Exercise aim> Repeat the lines below exactly as written, please, from the line with "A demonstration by" to the line with "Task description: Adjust", both lines included, and no others.

Information given>
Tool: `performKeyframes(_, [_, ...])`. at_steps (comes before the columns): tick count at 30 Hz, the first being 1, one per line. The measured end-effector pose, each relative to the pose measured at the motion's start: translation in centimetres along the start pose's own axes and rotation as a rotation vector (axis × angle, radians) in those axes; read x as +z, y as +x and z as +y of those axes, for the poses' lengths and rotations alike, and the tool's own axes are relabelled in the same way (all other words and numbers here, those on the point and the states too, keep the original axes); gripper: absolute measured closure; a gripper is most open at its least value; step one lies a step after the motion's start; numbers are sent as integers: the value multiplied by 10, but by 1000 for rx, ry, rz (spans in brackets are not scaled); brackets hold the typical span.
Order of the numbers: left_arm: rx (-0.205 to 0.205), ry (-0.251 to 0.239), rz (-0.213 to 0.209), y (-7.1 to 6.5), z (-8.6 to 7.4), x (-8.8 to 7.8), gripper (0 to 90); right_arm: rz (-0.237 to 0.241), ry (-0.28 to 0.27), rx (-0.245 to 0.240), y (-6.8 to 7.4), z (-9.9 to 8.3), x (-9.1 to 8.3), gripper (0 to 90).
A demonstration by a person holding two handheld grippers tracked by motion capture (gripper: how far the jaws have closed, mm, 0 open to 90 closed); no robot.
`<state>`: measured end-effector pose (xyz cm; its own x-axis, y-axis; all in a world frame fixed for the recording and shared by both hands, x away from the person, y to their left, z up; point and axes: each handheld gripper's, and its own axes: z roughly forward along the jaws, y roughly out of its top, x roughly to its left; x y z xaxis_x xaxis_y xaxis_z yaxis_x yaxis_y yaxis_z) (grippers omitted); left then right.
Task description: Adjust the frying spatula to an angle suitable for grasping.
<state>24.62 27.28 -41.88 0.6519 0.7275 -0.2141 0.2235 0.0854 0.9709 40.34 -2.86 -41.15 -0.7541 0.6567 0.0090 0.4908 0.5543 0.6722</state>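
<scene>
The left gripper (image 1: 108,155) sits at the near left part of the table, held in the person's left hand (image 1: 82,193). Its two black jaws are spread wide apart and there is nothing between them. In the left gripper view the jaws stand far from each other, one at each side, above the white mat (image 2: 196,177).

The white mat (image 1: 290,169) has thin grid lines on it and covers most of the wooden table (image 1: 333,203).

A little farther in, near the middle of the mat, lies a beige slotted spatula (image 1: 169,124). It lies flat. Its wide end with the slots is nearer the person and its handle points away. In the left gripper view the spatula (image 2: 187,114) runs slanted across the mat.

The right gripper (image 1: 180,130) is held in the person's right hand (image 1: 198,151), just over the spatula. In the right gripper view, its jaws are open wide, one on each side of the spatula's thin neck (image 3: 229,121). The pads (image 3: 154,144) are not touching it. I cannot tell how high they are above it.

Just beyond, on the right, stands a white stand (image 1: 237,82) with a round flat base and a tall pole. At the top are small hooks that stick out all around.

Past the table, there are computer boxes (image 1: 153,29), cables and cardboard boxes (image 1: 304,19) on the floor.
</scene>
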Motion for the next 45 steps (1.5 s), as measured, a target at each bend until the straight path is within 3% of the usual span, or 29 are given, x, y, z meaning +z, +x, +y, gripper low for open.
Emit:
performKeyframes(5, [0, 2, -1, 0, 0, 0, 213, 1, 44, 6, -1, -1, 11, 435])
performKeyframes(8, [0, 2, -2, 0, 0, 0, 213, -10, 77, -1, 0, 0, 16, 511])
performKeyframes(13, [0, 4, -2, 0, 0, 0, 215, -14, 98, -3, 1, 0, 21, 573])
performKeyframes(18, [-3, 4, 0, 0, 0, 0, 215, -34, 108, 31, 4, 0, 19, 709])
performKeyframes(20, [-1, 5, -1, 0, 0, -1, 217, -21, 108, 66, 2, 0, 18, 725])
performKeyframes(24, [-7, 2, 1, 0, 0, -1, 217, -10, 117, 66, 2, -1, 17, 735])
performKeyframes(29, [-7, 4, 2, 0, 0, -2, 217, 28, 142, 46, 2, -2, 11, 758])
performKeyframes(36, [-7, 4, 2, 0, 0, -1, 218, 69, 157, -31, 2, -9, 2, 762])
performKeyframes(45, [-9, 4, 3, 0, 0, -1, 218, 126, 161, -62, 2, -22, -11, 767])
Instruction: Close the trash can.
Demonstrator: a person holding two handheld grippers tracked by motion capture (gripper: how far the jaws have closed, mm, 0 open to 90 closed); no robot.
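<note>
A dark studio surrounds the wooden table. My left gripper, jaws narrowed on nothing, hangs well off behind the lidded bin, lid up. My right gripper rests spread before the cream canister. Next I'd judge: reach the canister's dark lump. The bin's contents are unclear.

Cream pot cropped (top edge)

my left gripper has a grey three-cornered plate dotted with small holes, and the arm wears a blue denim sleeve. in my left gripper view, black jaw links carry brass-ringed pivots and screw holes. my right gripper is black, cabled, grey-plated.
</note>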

Answer to the exercise>
A demonstration by a person holding two handheld grippers tracked by motion capture (gripper: how far the jaws have closed, mm, 0 open to 90 closed); no robot.
`<state>`: measured end-effector pose (xyz cm; its own x-axis, y-axis; all in a world frame fixed for the recording and shared by both hands, x away from the person, y to their left, z up; point and axes: each handheld gripper's, and its own axes: z roughly forward along the jaws, y roughly out of its top, x roughly to its left; x y z xaxis_x xaxis_y xaxis_z yaxis_x yaxis_y yaxis_z) (grippers omitted); left then right.
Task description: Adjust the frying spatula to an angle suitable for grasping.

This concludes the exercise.